Why bother with Data Modelling

Previously in this series, we learned about Entities and Entity Types. But, I left a question open: How do we tell one entity apart from another?

In today's entry - we need to talk about keys and how they help us identify individual entities.

Telling similar things apart

Recall our test data - we had two different "Hans": User:

One "Hans" lived in "Berlin"
The other "Hans" lives in "Aarhus" (In "Denmark").

We decided that these two entities are different entities - simply because they live in different cities. This choice seems arbitrary (and it is): Just because two User live in separate cities it does not follow they are different people in the real world. What would we do if "Hans" in "Berlin" moved to "Aarhus"?
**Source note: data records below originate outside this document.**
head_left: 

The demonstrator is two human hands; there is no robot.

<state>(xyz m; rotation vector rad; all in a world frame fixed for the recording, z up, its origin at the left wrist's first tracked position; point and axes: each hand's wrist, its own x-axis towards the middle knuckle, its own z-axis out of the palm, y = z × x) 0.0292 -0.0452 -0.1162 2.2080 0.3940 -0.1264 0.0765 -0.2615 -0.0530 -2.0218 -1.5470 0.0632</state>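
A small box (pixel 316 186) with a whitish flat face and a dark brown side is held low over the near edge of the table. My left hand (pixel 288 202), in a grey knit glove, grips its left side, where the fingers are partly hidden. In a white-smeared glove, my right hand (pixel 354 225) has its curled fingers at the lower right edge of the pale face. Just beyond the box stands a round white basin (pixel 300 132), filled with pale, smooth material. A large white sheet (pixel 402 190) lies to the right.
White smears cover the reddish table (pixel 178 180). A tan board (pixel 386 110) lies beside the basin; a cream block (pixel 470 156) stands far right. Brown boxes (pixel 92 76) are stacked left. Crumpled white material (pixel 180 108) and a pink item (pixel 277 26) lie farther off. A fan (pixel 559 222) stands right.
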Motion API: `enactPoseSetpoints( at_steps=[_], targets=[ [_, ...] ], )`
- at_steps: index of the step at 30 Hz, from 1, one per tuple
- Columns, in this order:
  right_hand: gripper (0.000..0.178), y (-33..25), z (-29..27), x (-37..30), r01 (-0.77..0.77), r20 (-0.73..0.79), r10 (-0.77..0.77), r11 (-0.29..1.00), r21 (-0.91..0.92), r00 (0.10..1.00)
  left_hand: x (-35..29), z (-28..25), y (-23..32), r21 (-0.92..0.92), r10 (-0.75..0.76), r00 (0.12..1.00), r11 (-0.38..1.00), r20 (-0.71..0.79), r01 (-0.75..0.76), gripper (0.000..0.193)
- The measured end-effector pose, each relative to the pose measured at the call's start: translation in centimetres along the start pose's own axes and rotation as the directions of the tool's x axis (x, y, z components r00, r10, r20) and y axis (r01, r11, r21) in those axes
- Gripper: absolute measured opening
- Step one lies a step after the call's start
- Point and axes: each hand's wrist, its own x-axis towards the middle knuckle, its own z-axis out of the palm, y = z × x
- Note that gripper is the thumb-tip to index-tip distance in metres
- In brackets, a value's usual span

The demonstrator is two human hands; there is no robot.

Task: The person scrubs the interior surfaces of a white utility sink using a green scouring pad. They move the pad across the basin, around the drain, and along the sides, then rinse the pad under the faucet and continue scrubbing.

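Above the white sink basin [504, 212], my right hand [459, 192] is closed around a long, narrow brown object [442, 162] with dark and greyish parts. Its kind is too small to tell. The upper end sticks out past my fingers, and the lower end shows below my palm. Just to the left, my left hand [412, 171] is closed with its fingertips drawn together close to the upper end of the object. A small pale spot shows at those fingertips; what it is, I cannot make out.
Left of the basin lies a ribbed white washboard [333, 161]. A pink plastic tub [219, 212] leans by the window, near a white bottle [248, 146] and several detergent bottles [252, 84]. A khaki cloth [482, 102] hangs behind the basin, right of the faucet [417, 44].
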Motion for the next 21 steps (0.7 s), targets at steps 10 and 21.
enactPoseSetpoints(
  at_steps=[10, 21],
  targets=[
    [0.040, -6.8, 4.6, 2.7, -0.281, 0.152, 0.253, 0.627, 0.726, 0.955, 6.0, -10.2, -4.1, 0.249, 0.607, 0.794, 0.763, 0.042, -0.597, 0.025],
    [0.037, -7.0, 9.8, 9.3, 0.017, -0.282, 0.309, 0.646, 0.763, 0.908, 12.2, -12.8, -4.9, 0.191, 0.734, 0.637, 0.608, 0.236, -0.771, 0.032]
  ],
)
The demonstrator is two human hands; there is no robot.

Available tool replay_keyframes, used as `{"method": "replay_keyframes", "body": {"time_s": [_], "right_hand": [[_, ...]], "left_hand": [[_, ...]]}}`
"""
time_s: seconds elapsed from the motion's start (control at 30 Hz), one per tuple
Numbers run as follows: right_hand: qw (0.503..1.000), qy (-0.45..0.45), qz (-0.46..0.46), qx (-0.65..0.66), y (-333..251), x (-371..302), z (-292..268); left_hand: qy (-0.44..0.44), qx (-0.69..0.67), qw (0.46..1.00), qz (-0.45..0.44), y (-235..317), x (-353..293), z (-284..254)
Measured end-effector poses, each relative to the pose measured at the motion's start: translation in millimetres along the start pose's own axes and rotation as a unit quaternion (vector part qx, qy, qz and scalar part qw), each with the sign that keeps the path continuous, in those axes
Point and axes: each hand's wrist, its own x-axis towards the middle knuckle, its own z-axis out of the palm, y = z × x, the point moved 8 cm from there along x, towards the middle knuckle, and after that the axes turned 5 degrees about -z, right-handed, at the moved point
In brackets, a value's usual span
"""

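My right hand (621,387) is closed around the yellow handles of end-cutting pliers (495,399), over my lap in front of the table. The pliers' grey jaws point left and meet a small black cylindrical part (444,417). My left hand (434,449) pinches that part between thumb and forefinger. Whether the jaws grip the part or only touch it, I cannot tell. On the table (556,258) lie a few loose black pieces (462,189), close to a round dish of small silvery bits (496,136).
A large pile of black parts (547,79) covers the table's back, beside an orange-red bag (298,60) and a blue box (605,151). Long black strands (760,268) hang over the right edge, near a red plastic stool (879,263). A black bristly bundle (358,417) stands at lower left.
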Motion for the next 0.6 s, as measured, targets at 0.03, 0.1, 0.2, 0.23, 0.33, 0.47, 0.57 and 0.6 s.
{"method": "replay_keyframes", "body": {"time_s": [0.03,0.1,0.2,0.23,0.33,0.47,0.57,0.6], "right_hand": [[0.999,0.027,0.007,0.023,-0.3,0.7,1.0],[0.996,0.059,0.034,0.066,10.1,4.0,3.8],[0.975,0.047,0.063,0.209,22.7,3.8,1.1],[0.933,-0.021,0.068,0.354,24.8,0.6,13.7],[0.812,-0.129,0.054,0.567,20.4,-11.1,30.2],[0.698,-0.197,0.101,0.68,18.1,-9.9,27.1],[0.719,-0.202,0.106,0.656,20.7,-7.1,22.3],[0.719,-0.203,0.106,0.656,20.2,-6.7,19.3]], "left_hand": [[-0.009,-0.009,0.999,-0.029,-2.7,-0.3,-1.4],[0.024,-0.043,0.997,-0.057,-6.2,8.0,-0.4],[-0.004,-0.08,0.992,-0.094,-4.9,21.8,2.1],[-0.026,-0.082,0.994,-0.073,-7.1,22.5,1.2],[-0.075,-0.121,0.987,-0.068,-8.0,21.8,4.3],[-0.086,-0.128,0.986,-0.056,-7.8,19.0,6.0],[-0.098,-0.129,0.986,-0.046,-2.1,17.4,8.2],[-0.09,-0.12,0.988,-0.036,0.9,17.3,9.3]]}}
We need another attribute of User that uniquely identifies a specific entity. Attributes that have the property of being unique to an entity are called: Keys.

Keys are not trivial

Picking the right attribute of an entity type that unique identifies each entity is tricky. This isn't a database or IT specific problem - civilisations have struggled with this all through history.

Consider the problem of uniquely identifying humans. Roman legionaries would carry a signaculum to uniquely identify individuals, similar to the dog tags used by modern soldiers.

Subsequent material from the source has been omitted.